Stored data entries:
****************************************

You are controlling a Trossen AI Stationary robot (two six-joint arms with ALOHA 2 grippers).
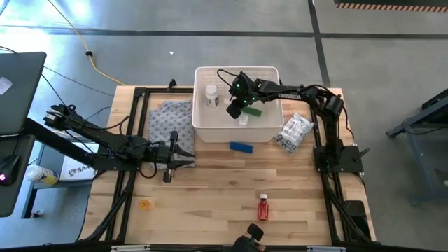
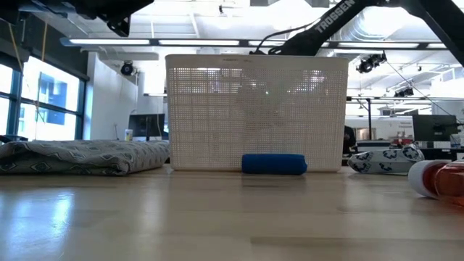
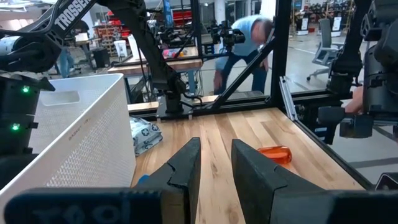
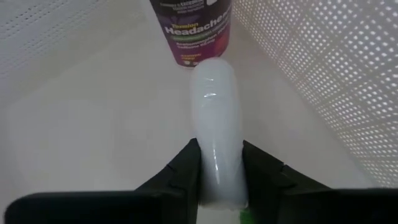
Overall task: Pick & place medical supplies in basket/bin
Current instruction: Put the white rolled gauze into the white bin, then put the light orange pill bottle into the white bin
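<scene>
The right gripper (image 4: 221, 177) is seen inside the white basket (image 1: 203, 129), its two dark fingers set against either side of a pale, rounded vial-like item (image 4: 216, 124); whether the item is gripped firmly or only loosely cannot be told. The item lies along the basket floor, its far end close to a white pill bottle (image 4: 193, 28) with a purple headache label. In the high view the right gripper (image 1: 238, 105) is placed over the middle of the basket, with a green tube (image 1: 252, 110) just beside it and the white pill bottle (image 1: 211, 96) near the basket's left wall.

Just in front of the basket, a blue block (image 1: 241, 147) is laid on the wooden table (image 1: 210, 203). A crinkly white-clear packet (image 1: 293, 132) is found to the basket's right, and a red white-capped bottle (image 1: 263, 206) lies well apart, nearer the table's front edge. A grey patterned cloth (image 1: 168, 122) is spread beside the basket's left side.

The left gripper (image 1: 183, 152) is held over the table in front of the cloth, its fingers narrowly parted and nothing between them.
</scene>
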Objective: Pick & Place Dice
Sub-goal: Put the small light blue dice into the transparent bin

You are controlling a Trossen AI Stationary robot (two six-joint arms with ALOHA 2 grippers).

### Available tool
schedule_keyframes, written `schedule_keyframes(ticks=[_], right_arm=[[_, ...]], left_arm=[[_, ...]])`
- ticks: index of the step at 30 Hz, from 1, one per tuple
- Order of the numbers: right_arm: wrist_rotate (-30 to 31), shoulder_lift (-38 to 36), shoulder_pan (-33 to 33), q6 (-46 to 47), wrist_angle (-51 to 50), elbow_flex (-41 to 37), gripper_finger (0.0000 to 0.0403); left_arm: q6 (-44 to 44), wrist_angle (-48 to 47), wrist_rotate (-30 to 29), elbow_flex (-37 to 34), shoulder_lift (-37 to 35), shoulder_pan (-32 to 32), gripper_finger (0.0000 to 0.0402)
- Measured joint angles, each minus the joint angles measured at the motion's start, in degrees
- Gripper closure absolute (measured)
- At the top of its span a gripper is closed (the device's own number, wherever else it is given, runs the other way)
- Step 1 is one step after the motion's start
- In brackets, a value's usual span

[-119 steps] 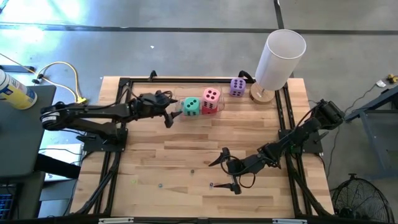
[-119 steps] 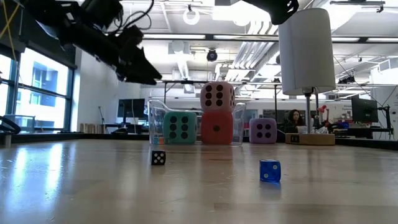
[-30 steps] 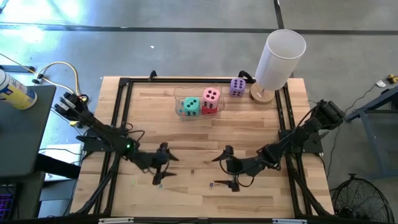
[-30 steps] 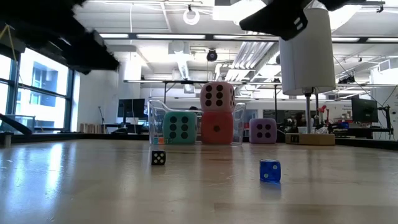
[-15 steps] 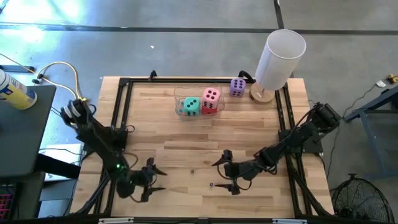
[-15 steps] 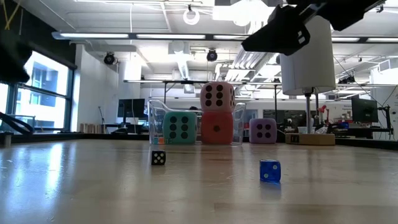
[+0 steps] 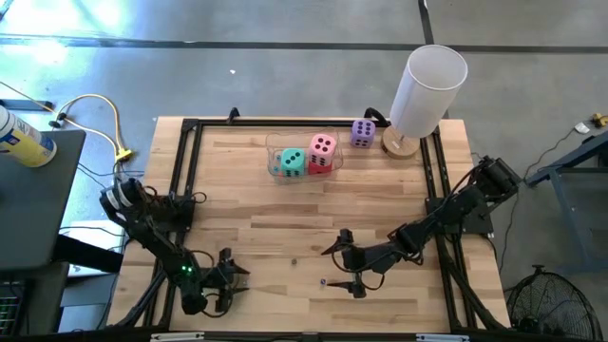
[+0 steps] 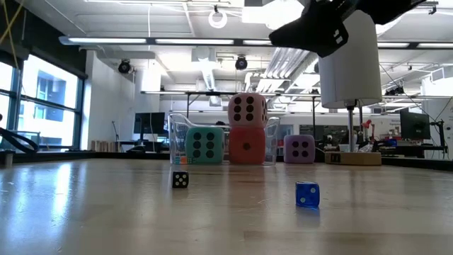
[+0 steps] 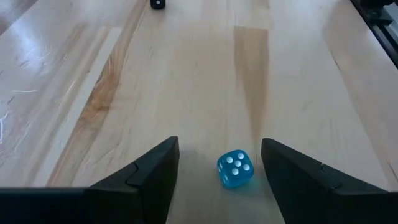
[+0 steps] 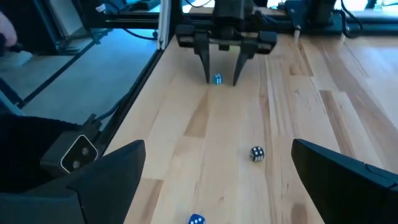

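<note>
Left fingers: you have the left gripper's (image 7: 237, 278) fingers (image 9: 153, 175) spread apart and gripping nothing; a small pale-blue die (image 9: 235, 169) sits on the wood in the gap, touching neither finger.
Right fingers: the right gripper's (image 7: 339, 268) fingers (image 10: 112, 164) are spread wide and empty.
Left gripper position: low over the desk (image 7: 247, 209), near its front edge and toward the front-left corner, pointing along the front edge at the right gripper.
Right gripper position: near the front edge, a little right of the middle, facing your left gripper across bare wood.
Teal-green die: your teal-green die (image 7: 291, 162) is inside a clear container (image 7: 273, 152) near the middle of the far edge, resting on the container's floor.
Red die: the red die (image 8: 246, 146) stands in the same container, just beside the teal-green die.
Pink die: the pink die (image 7: 322, 146) is stacked on top of the red die, six pips facing the low camera.
Purple die: the purple die (image 7: 362, 132) stands on the desk outside the container, near the far-right corner.
White cylinder: a tall white cylinder (image 7: 427, 90) stands on a wooden base (image 7: 398, 146) at the far-right corner, just beside the purple die.
Other small dice: a black die (image 8: 180, 180) and a blue die (image 8: 306, 194) lie apart on the front half of the desk, both loose.
</note>
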Motion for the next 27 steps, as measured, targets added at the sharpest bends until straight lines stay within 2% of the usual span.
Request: schedule_keyframes(ticks=[11,19,24,27], right_arm=[[-0.5,0.0,0.0,-1.5,0.6,0.0,0.0007],[-3.5,0.0,0.2,-1.4,0.4,0.0,0.0007],[-3.4,0.0,0.2,-0.7,0.5,0.0,0.0007],[-3.4,0.0,0.2,0.6,0.5,0.0,0.0007]], left_arm=[[-7.7,-0.2,-1.2,0.0,4.4,-3.1,0.0181],[-1.7,-2.0,-3.2,0.1,4.7,-5.4,0.0182],[-1.9,-3.4,-3.0,0.1,5.1,-5.0,0.0184],[-2.0,-3.5,-2.8,0.1,6.5,-5.0,0.0199]])
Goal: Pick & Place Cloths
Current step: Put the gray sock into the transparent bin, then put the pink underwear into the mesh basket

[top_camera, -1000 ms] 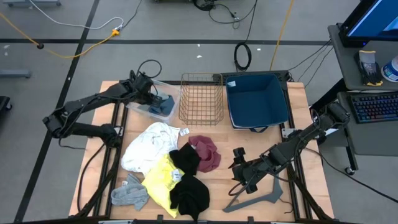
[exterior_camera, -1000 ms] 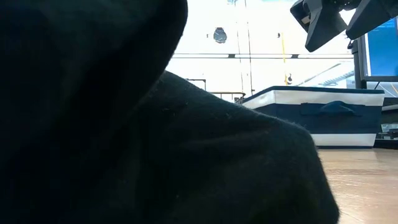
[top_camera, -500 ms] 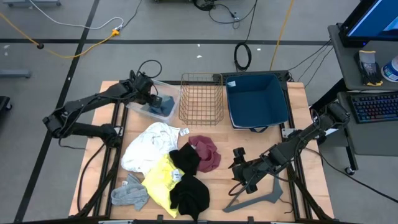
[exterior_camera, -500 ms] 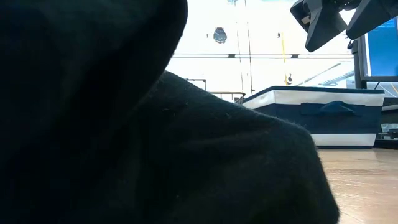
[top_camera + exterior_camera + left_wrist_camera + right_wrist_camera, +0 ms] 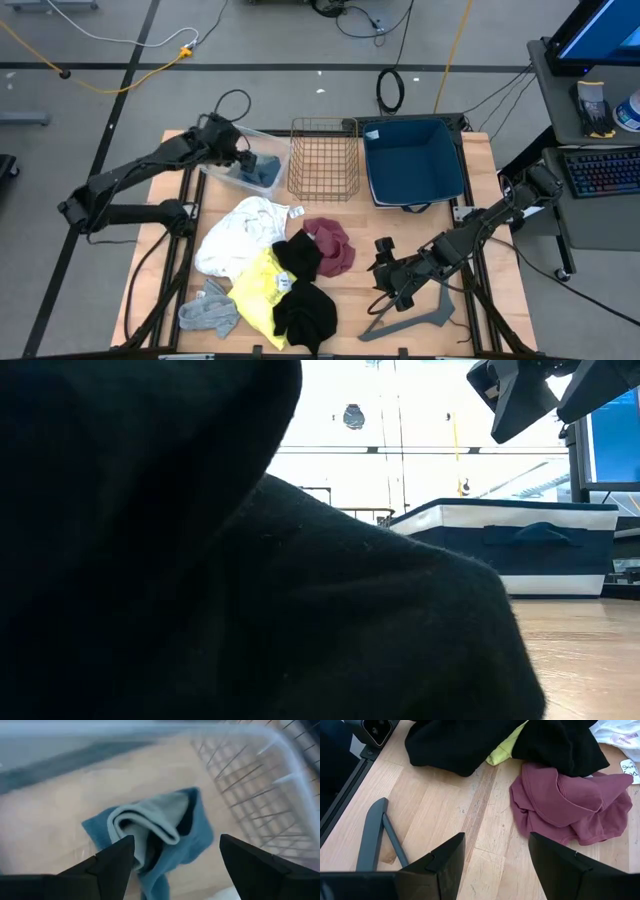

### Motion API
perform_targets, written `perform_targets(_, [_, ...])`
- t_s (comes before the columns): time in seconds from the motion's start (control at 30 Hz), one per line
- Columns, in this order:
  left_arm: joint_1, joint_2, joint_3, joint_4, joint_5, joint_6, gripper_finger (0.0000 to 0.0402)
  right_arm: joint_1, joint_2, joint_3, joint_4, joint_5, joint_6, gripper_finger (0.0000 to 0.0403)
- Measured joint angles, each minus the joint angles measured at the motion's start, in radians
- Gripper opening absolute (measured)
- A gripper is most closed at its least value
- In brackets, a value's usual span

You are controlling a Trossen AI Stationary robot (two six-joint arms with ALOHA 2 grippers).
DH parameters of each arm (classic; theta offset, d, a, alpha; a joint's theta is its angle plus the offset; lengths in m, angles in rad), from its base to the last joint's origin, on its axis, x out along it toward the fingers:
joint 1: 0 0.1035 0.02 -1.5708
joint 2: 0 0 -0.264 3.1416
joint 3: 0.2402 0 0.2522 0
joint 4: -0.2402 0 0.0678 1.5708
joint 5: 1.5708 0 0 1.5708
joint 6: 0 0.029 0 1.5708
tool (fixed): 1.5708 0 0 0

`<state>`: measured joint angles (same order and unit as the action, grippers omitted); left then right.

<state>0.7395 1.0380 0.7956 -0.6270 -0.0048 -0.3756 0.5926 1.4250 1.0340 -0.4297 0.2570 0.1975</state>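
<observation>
Cloths lie in a heap on the wooden table (image 5: 470,170), toward its front left corner. A big white cloth (image 5: 236,234) sits at the back of the heap, with a yellow cloth (image 5: 258,288) in front of it. One black cloth (image 5: 299,254) lies on the yellow one, and another black cloth (image 5: 306,316) sits by the front edge. A grey cloth (image 5: 209,311) is nearest the front left corner. A maroon cloth (image 5: 335,245) lies near the middle of the table.

The teal-blue cloth (image 5: 262,170) lies apart from the rest, inside a clear plastic bin (image 5: 216,171) near the back left corner. The left gripper (image 5: 172,857) hangs just over it with its jaws wide apart and nothing in them.

A wire basket (image 5: 324,158) and a blue fabric bin (image 5: 414,161) stand side by side along the back edge.

The right gripper (image 5: 496,852) waits near the front edge, right of the maroon cloth. Its jaws are partly apart and hold nothing. A grey hanger (image 5: 410,318) lies on the table just in front of it.
</observation>
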Motion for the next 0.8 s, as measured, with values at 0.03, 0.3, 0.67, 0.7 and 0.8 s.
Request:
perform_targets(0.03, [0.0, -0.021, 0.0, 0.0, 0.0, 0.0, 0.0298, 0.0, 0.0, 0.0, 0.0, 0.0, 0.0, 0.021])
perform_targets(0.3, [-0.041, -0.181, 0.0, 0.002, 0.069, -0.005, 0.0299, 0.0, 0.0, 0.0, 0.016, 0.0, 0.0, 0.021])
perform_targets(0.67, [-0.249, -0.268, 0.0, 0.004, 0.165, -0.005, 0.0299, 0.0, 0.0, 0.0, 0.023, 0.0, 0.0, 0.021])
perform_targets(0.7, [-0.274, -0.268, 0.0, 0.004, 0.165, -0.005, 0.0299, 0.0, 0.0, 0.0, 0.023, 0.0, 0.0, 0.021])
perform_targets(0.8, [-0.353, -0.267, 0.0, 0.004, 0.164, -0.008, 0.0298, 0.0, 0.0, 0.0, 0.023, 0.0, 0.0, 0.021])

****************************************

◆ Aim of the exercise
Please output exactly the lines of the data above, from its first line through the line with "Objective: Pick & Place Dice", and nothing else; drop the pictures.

◆ Result for this task
You are controlling a Trossen AI Stationary robot (two six-joint arms with ALOHA 2 grippers).
Overall task: Pick & place medical supplies in basket/bin
Current instruction: Put the white rolled gauze into the white bin, then put the light orange pill bottle into the white bin
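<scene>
The right gripper (image 4: 221, 177) is seen inside the white basket (image 1: 203, 129), its two dark fingers set against either side of a pale, rounded vial-like item (image 4: 216, 124); whether the item is gripped firmly or only loosely cannot be told. The item lies along the basket floor, its far end close to a white pill bottle (image 4: 193, 28) with a purple headache label. In the high view the right gripper (image 1: 238, 105) is placed over the middle of the basket, with a green tube (image 1: 252, 110) just beside it and the white pill bottle (image 1: 211, 96) near the basket's left wall.

Just in front of the basket, a blue block (image 1: 241, 147) is laid on the wooden table (image 1: 210, 203). A crinkly white-clear packet (image 1: 293, 132) is found to the basket's right, and a red white-capped bottle (image 1: 263, 206) lies well apart, nearer the table's front edge. A grey patterned cloth (image 1: 168, 122) is spread beside the basket's left side.

The left gripper (image 1: 183, 152) is held over the table in front of the cloth, its fingers narrowly parted and nothing between them.
</scene>
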Objective: Pick & Place Dice

Nothing more is needed to finish the exercise.